The first insight from this study is that intravenous injection of BM-MSCs results in reduced mortality and parasitemia, decreased malaria pigment accumulation in the spleen, liver and kidney, elevated Kupffer cell count in liver, alleviated renal injury and lung inflammation, and improved lung mechanics in mouse cerebral malaria models experimentally infected with P. berghei. Surprisingly, however, these alterations seem not be associated with changes in the expression of pro-inflammatory cytokines, including interferon-gamma, tumor necrosis factor alpha and chemokine (C-X-C motif) ligand 1 (CXCL1) as detected using enzyme-linked immunosorbent assays 5 days post-infection, but rather to reduced peripheral parasitemia. As stated in the discussion, the duration of observation seems relatively short. In the future, the time-course effect of MSC therapy on Plasmodium infection should be evaluated over an extended period of time. Since multiple cell tracking strategies have been developed to track the migration, distribution and target tissues of intravenously injected stem cells [10], tracking of labeled MSCs given to the animal models is required in future studies.

Second, this study demonstrates that administration of BM-MSCs results in elevated counts of astrocytes and oligodendrocytes in P. berghei-infected mice, which implicates tissue repair. Interestingly, assessment of brain injury with a five-point, semi-quantitative, severity-based scoring system revealed no significant difference in tissue inflammation or severity of histoarchitectural damage between the treated and untreated infected mice, indicating that BM-MSC therapy does not affect the inflammatory process of the brain tissues. In addition, BM-MSC therapy was found to mitigate renal injury caused by P. berghei, while it did not improve renal function, as reflected by no significant difference in serum creatinine, blood urea nitrogen, blood urea nitrogen/serum creatinine ratio or urinary creatinine between the treated and untreated groups. Further studies to investigate the exact mechanisms underlying these differences seem justified.

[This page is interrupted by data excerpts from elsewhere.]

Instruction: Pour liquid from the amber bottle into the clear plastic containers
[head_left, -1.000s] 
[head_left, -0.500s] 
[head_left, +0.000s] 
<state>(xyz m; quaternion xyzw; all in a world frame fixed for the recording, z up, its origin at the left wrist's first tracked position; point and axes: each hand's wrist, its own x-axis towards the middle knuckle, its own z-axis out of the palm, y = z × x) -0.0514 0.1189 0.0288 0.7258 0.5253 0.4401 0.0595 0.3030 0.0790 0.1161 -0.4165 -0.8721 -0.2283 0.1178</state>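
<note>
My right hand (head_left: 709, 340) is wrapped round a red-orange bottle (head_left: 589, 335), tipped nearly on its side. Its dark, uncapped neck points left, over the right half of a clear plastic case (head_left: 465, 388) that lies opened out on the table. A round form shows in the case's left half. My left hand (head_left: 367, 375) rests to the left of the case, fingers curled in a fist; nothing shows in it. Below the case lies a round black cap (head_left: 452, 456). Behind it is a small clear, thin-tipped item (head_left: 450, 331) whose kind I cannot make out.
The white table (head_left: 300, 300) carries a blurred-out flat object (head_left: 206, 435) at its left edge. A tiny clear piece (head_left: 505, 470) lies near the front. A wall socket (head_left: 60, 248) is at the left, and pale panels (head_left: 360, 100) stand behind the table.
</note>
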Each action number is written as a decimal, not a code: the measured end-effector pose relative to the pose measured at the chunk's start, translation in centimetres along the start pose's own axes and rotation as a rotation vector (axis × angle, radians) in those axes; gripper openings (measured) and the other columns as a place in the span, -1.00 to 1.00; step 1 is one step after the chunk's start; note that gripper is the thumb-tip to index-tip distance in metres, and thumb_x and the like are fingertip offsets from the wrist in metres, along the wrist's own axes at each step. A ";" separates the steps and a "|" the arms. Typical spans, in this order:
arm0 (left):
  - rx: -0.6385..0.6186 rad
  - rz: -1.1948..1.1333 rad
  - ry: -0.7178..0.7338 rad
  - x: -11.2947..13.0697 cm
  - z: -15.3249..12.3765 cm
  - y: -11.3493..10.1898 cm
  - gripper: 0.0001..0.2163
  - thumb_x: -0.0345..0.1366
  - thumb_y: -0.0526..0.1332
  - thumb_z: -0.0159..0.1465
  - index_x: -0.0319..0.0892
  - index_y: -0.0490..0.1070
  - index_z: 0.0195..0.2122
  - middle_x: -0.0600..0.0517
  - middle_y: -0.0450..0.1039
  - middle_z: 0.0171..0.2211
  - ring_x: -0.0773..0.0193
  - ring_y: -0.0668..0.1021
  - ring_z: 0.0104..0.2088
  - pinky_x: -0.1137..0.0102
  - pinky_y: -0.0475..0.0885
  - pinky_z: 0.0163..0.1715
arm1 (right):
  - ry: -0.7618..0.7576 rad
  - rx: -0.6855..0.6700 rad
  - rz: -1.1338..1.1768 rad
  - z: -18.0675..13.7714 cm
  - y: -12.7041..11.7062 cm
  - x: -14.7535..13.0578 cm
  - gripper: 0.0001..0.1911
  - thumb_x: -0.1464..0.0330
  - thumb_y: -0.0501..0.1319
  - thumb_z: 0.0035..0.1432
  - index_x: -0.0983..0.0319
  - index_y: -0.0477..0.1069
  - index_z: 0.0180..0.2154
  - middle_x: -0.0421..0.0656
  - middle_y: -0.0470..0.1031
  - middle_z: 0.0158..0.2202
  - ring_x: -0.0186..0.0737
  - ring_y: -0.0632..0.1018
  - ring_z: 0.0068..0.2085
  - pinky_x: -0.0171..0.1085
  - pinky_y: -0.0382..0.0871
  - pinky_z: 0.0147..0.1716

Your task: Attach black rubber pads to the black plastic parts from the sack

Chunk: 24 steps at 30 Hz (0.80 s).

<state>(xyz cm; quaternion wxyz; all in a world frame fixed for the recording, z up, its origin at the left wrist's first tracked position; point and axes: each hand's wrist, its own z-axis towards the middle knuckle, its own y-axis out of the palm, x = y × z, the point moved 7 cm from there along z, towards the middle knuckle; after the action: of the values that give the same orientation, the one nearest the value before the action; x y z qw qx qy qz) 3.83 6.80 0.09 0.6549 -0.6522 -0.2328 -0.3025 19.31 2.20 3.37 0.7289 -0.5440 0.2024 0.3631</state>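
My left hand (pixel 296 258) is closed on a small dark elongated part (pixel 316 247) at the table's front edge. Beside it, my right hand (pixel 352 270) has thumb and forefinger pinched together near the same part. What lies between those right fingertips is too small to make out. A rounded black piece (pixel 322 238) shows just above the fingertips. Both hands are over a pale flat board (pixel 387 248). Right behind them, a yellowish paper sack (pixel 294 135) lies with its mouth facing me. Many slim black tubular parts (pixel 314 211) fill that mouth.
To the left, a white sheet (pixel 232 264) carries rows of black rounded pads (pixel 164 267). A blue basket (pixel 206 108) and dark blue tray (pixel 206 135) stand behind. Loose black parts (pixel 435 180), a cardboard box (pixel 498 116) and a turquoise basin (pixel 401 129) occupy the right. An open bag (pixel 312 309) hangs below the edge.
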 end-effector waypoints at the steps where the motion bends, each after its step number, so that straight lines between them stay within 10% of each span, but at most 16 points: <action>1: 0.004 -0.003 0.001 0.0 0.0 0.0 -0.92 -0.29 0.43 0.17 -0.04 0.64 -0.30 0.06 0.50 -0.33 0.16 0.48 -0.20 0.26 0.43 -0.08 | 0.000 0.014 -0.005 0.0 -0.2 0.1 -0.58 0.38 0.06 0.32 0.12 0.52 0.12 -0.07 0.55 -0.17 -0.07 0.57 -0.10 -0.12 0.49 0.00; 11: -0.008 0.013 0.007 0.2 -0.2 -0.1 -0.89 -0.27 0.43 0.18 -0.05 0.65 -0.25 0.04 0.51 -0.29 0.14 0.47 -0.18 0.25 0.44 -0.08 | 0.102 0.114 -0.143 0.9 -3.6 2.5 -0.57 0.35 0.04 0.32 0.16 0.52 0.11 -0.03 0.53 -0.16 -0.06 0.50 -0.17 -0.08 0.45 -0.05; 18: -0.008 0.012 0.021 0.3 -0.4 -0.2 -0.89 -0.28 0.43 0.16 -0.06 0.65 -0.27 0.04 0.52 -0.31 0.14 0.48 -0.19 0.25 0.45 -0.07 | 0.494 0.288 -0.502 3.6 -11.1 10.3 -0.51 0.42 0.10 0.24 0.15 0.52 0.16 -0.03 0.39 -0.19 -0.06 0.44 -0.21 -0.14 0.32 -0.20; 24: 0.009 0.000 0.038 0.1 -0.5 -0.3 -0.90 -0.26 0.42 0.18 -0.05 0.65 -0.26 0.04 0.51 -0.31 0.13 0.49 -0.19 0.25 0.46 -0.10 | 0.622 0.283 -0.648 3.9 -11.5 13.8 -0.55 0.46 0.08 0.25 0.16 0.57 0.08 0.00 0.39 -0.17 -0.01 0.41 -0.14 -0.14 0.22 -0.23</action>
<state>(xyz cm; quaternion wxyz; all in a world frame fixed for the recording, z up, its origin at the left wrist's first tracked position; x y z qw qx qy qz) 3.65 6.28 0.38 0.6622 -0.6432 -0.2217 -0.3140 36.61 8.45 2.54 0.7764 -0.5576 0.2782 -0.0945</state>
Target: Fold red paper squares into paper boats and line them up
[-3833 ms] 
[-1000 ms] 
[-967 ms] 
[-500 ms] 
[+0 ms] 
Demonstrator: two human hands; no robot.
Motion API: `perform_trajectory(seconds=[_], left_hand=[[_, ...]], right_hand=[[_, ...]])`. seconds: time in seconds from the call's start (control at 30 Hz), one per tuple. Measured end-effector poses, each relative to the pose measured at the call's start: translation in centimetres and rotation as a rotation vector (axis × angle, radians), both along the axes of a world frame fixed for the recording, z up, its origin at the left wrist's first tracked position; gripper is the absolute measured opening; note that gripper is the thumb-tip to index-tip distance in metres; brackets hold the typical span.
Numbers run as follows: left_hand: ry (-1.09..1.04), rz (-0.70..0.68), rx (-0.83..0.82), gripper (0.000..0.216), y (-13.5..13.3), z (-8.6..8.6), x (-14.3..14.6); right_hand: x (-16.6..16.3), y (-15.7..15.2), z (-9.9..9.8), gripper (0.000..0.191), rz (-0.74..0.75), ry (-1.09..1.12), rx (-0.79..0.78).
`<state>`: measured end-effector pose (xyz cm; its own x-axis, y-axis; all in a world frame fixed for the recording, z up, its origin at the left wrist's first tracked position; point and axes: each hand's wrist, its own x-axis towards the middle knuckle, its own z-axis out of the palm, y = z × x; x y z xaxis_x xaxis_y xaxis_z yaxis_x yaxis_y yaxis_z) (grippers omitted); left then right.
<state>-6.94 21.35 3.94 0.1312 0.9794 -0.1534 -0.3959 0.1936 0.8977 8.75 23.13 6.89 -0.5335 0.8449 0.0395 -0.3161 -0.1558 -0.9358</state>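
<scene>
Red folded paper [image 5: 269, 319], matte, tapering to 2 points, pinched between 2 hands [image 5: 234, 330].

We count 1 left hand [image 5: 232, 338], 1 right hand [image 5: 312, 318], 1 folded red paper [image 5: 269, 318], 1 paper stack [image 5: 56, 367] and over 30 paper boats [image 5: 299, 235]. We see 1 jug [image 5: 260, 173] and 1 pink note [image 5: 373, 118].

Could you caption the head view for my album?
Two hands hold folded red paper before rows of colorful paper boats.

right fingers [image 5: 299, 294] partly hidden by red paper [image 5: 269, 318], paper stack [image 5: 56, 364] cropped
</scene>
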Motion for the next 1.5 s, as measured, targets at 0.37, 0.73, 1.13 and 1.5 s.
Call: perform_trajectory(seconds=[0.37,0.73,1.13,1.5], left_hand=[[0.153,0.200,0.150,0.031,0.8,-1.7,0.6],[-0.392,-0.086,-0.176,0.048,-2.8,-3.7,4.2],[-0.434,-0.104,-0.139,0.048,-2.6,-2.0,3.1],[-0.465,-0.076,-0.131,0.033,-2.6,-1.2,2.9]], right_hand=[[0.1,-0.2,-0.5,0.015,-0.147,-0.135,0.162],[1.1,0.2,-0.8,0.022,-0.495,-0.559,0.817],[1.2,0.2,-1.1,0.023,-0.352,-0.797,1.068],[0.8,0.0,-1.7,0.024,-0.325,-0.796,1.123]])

However, the use of rodent malaria parasite for modeling experimental cerebral malaria remains controversial, since the major difference between human cerebral malaria and the P. berghei ANKA models is thought to be the extent of parasite sequestration in the brain [11]. Therefore, more evidence should be obtained from nonhuman primate models prior to the consideration of clinical trials of this new treatment option. Additionally, the issue of safety related to BM-MSC therapy is not addressed in this study.

Conclusion

Souza and colleagues [1] evaluate, for the first time, the effects of BM-MSC therapy in multiple organ dysfunction during experimental cerebral malaria, and demonstrate that administration of BM-MSCs results in reduced mortality and parasitemia. Although plenty of challenges lie ahead, the results of this study validate the promise of BM-MSC therapy in the treatment of cerebral malaria. The ultimate goal of any intervention is to improve clinical outcome and prognosis. Hence, although the study by Souza and colleagues is a major advance towards the treatment of cerebral malaria, we still need to devise optimal strategies to improve the control of encephalopathy and other complications of cerebral malaria.